When building a robot with some sort of back-and-forth motion, such as a steering car or a robotic arm, you commonly see touch sensors at the end or center to easily move to that point.

However, the NXT motors have built-in rotation sensors, so with a bit more fiddling, you can get rid of most touch sensors in your system by using the structural limits of the model.

The basic idea is that you move the motor slowly forwards until it doesn’t go any further, record the tacho count, rotate backwards slowly until it stops, record the tacho count. Now you know the center point(the average of the two), and you can move to any point within the limits real quick.

In NXT-G this can very easily be done using the PID block by HiTechnic, but it does not give you the endpoints, which you can notice in the video.

In NXC there is a more powerful absolute position regulation, implemented at firmware level. Flexible, fast, precise, awesome.

NXT on solar power

Just as I was thinking about what it would take to make a mars rover with the NXT, I found the dSolar panels from Dexter Industries. How cool is that, a mars rover that actually runs on solar cells!

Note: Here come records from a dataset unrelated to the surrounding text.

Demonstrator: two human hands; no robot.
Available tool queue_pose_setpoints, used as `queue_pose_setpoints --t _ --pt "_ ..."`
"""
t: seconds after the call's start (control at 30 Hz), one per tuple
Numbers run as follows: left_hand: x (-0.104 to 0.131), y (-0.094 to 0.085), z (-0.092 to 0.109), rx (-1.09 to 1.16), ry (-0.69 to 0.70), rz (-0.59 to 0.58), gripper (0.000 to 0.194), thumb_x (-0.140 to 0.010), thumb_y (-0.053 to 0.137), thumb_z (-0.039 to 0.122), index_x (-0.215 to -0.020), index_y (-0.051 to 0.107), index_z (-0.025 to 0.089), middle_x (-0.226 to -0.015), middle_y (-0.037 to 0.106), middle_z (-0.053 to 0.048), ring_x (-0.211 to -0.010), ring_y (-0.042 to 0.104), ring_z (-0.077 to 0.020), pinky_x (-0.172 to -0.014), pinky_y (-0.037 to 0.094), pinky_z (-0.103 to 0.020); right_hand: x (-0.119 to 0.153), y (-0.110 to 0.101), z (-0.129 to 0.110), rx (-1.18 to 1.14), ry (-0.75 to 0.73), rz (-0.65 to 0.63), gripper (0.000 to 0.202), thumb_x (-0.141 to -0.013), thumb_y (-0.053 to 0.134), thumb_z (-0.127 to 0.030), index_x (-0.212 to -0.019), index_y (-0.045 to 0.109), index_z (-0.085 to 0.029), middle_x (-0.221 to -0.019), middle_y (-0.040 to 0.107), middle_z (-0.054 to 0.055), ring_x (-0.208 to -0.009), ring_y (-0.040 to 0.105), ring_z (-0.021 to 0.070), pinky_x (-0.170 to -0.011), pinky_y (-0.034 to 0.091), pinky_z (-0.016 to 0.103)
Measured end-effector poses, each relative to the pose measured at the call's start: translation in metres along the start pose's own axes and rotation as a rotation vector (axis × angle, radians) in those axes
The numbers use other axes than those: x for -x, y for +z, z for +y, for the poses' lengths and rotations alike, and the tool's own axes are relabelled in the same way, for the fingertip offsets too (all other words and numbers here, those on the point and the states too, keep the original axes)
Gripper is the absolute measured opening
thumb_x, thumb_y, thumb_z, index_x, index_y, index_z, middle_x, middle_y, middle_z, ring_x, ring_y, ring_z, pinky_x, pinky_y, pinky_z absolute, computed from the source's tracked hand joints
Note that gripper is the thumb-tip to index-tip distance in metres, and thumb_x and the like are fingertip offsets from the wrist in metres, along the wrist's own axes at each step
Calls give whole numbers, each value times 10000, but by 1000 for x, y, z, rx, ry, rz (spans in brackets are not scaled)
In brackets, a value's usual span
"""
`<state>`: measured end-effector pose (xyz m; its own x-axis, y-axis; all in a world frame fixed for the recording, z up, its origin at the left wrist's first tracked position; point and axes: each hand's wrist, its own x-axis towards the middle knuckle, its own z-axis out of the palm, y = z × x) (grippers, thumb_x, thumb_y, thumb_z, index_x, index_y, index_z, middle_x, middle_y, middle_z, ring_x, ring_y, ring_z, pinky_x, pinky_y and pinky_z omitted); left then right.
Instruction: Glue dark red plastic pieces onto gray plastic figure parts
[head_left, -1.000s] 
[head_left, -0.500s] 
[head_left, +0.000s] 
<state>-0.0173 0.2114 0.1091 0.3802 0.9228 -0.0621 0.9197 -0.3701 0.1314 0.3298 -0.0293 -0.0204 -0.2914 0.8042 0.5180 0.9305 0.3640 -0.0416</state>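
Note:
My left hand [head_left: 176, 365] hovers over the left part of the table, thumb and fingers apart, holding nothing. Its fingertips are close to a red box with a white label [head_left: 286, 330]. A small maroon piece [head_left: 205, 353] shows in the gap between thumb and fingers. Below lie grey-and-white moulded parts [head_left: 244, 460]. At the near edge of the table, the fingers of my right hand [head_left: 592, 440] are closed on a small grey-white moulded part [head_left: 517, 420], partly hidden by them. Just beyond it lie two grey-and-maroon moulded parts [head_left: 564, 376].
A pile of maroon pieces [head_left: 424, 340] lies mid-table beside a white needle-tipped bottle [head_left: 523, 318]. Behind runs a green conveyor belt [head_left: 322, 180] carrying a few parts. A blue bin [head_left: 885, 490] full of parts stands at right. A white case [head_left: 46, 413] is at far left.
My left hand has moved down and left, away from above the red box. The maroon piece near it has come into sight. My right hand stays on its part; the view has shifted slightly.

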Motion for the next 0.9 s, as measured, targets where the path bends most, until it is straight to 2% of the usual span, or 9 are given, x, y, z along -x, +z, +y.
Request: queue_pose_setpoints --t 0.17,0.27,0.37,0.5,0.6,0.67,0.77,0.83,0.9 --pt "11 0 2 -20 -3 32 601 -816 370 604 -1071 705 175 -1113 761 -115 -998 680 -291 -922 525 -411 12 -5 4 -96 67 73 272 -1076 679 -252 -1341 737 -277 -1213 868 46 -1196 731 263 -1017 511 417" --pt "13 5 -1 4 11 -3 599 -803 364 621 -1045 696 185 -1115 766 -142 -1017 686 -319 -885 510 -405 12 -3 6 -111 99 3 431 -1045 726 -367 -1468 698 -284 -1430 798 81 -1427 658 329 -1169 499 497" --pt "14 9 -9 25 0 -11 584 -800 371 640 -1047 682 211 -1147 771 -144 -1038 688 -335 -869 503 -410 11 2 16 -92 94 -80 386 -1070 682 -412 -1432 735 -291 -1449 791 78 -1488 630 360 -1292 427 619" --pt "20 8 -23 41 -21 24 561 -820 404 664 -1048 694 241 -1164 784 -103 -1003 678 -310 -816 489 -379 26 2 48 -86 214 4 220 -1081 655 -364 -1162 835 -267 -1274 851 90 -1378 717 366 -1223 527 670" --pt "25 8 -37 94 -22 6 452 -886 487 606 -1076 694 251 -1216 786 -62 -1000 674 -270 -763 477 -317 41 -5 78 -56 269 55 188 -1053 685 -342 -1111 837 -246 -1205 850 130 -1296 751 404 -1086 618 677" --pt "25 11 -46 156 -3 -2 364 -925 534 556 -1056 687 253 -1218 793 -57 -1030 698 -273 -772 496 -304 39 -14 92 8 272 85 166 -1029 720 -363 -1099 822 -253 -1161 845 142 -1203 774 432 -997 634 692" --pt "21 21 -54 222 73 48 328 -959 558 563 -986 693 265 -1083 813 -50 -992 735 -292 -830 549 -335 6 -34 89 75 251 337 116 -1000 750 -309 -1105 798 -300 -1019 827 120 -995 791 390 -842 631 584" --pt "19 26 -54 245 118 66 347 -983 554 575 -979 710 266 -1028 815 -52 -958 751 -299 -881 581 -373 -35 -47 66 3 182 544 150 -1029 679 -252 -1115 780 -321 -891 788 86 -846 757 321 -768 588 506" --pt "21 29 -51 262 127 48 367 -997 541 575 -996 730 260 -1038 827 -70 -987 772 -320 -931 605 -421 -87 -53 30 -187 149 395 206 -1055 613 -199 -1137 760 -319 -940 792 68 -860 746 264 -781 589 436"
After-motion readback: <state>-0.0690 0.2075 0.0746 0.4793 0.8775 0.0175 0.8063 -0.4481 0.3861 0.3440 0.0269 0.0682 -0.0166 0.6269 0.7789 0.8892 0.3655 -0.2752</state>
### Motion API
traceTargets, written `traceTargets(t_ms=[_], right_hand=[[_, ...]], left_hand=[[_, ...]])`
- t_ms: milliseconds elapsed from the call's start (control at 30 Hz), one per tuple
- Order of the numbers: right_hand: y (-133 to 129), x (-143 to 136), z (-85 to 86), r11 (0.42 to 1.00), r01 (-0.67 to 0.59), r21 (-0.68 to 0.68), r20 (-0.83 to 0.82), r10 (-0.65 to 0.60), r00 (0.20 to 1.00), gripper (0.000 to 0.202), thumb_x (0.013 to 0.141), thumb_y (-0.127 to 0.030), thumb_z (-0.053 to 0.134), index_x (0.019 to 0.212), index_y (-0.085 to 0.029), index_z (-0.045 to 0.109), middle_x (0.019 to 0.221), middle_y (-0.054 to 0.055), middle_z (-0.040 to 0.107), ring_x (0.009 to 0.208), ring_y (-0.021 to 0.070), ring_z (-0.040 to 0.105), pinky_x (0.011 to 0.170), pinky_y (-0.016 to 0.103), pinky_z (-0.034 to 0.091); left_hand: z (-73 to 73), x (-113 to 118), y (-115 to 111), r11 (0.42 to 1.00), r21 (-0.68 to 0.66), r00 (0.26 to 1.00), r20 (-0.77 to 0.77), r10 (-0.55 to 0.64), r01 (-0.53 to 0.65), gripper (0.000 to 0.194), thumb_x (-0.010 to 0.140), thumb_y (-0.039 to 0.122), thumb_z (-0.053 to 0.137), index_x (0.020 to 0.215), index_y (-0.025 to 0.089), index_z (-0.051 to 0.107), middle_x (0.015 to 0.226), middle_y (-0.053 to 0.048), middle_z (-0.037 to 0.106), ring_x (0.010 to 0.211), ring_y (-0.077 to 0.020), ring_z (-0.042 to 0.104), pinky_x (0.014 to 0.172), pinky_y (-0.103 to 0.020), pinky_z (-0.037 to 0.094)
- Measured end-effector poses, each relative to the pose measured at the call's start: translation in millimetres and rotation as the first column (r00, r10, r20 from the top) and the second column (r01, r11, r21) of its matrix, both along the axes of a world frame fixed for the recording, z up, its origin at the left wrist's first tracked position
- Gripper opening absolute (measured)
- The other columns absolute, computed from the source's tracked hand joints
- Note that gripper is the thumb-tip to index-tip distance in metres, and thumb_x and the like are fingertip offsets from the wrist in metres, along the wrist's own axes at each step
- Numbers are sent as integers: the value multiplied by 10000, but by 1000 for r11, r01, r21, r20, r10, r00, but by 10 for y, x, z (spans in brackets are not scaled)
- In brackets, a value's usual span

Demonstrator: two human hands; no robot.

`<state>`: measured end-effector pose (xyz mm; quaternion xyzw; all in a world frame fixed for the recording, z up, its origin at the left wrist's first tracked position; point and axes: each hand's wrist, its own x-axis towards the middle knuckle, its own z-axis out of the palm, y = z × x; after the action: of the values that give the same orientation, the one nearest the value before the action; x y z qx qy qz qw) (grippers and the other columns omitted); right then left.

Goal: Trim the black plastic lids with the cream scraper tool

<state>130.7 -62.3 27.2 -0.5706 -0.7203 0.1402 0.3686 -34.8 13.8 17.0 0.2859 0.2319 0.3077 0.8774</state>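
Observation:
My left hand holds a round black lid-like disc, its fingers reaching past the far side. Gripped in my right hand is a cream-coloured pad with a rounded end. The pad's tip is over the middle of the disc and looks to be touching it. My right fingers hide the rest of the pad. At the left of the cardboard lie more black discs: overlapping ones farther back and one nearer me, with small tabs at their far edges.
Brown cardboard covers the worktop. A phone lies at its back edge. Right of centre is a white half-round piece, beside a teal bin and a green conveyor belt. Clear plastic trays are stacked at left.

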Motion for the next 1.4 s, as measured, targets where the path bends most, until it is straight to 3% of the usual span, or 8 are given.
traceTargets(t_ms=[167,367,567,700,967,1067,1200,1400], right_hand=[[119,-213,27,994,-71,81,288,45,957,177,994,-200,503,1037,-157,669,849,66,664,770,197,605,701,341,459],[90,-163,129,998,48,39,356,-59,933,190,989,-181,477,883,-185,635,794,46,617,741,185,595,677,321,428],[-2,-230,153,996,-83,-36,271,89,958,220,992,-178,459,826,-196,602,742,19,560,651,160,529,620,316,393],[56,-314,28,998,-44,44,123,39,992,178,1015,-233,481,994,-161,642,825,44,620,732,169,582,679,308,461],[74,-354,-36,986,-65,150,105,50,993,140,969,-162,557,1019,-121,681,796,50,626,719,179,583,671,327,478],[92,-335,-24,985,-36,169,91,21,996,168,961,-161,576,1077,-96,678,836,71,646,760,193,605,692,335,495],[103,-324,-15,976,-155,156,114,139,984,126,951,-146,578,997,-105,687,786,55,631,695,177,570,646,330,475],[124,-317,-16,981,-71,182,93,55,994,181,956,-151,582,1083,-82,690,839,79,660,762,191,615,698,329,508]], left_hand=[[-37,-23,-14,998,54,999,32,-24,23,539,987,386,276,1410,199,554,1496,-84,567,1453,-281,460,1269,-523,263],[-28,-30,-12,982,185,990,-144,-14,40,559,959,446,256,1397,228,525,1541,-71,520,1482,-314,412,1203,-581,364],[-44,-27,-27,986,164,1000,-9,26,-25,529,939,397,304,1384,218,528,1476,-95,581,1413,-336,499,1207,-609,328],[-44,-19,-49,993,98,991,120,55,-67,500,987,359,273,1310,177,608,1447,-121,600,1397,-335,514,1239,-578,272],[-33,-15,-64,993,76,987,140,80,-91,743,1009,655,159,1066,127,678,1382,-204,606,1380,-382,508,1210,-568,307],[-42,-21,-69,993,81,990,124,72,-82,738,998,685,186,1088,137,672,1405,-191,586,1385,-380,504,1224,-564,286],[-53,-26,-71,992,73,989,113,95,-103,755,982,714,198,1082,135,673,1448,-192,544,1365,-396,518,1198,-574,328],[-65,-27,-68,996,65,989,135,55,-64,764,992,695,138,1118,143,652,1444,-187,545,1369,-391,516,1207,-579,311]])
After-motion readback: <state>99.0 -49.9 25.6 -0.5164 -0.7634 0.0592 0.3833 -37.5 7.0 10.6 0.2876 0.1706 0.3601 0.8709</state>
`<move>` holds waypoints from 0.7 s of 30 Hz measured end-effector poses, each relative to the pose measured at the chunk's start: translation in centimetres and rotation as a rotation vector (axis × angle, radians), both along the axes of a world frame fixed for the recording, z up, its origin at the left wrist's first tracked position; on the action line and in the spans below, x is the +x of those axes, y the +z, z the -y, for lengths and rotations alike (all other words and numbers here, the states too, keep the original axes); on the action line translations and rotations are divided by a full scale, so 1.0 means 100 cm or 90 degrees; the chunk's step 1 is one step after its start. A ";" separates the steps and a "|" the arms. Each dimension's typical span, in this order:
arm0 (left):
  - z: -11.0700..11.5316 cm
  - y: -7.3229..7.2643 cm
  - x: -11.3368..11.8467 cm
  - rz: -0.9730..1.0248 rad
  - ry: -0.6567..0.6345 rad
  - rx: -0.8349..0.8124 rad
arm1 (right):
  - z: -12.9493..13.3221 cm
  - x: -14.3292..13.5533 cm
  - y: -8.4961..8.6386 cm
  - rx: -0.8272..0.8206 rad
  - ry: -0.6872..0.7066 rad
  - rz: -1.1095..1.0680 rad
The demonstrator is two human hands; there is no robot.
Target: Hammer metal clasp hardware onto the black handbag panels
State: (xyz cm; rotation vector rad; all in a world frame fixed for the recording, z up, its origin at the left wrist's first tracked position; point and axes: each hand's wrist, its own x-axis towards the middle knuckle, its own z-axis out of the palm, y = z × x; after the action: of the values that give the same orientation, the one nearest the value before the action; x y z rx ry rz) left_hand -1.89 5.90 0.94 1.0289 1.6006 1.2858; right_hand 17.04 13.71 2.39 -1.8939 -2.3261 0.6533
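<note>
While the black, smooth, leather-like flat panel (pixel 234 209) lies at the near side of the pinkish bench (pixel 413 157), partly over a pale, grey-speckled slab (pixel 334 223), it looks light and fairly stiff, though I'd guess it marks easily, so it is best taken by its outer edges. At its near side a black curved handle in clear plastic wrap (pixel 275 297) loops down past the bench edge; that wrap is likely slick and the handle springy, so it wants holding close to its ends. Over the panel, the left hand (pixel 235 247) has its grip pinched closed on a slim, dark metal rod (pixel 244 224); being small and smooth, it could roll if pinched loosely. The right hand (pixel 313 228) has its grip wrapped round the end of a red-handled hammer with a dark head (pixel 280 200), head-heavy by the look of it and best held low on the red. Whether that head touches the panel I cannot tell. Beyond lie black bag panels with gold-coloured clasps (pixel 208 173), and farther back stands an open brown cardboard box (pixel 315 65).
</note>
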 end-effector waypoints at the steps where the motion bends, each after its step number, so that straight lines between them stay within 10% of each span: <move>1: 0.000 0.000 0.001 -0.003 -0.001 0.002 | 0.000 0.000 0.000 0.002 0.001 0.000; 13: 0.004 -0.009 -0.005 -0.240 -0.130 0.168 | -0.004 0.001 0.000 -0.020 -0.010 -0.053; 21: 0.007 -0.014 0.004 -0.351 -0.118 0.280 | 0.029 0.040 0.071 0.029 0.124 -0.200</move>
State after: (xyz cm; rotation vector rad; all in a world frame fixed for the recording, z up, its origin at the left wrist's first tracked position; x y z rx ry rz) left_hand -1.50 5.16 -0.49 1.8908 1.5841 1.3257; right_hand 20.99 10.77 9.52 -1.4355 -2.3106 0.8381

However, $100 seems a bit expensive for such a nice-to-have feature. Looking around on eBay revealed you can get more power for half the money, only it doesn’t come in a LEGO friendly package.

I bought them anyway, and documented the customizations. Soldering iron required!

So basically I connected the panels in parallel with a few plugs from an old computer. The whole thing is connects to the NXT via 2 fake batteries made of hot glue cartridges. To prove it really works:

I can’t wait to make a robot with these.